Tallulah, an old friend of my wife’s, lives out of state. We don’t see her often but whenever we do she insists on updating us about guys my wife dated before meeting me, laughing too hard at her own marginally humorous jokes, and squeezing her forty-something into outfits intended for twenty-somethings. Sigmund, the new husband, seems a nice enough fellow. He computer programs, helps carpool Tallulah’s kids, and gets together with his buddies once a month to play poker. Trying to entertain him, however, proves difficult. His knowledge of football is minimal; not the most important subject, granted, but on Thanksgiving Day? Come on, man, read a pamphlet at least, huh? When offered a choice between any of my four growlers filled with exotic locally micro-brewed beers, Sigmund responds by bemoaning the fact I’ve failed to offer any pale yellow mast-produced libations. Can we all agree right now that if you have a special request in the food or drink department, you stop and pick it up yourself before coming to the party.
With the turkey carved and the table set we fall into consuming.
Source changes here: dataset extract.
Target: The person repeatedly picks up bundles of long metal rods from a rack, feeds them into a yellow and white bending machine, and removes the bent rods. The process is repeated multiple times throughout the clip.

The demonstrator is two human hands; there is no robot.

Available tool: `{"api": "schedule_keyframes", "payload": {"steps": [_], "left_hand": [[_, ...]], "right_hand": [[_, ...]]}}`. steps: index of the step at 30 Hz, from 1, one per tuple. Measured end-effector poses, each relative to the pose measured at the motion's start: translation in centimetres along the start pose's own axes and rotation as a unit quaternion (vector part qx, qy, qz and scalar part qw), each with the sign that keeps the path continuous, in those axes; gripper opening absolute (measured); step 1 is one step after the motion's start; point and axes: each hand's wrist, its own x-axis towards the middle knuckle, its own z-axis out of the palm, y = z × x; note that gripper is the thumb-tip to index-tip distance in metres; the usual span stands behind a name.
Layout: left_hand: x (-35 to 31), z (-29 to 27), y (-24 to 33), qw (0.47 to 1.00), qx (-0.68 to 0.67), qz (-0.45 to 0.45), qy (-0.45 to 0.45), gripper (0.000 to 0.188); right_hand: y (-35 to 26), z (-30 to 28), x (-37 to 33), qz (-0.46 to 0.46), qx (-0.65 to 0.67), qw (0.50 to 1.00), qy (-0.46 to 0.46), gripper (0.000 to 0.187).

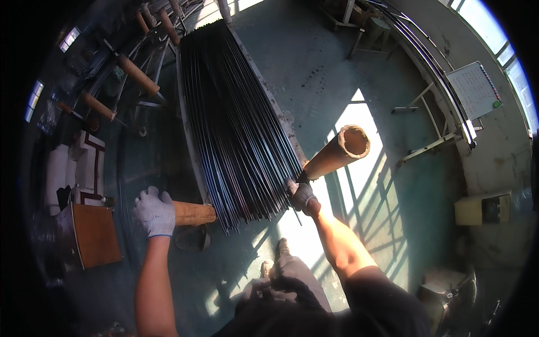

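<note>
Long, thin black rods (pixel 236 135) lie side by side in a thick layer on a rack, their near ends uneven. My left hand (pixel 154 213), in a white knit glove, is closed over the outer end of a brown cardboard tube (pixel 195 214) at the rack's near left corner. At the opposite edge of the rods is my right hand (pixel 302 196), also gloved, with its fingers drawn together. What those fingers hold is hidden. Just beyond them a second cardboard tube (pixel 331 154) rises, its hollow end showing. One rod end sticks out below the right hand.
More tube-covered posts (pixel 137 74) stand on racks at the left. A brown-topped box (pixel 96 235) is beside my left arm. To the right are a wheeled stand (pixel 432 112) with long bars, a whiteboard (pixel 474 90) and a cream-coloured box (pixel 482 209). Sunlight patches the green floor.
</note>
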Motion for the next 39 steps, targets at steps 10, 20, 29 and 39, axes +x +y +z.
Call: {"api": "schedule_keyframes", "payload": {"steps": [10, 20, 29, 39], "left_hand": [[-22.7, 9.4, 8.1, 0.817, -0.495, 0.105, -0.277, 0.028], [-38.9, 16.8, 16.0, 0.154, -0.75, -0.275, -0.582, 0.025], [-52.9, 3.1, 14.3, 0.2, -0.693, -0.262, -0.642, 0.005], [-68.8, -25.1, 17.4, 0.105, -0.754, 0.069, -0.645, 0.008]], "right_hand": [[19.0, 0.6, -41.0, 0.183, -0.177, 0.967, 0.009, 0.068], [30.9, 7.0, -71.2, 0.254, -0.192, 0.937, 0.141, 0.042], [48.8, 11.6, -91.6, 0.26, -0.204, 0.894, 0.303, 0.022], [74.1, 14.1, -122.3, 0.487, -0.183, 0.557, 0.647, 0.029]]}}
It is then somewhere between the mashed potatoes and the stuffing, as the gravy works into my system and the biscuits warm my belly, the dinner conversation seems to fade in my ear and my vision goes to soft focus. I suddenly see in our guests a recently remarried single mother who has sacrificed much for the good of her children; who in spite of some past experiences still believes in love and the power it processes; and who still aspires to improve herself. And next to her a man, honest and hard-working, who because of his love for this woman gives his all in providing for her and her offspring; who foregoes his own plans and wishes to spend time with her old friends; and who graciously accepts new people with different interests. I am slightly embarrassed, a little ashamed, and extremely thankful.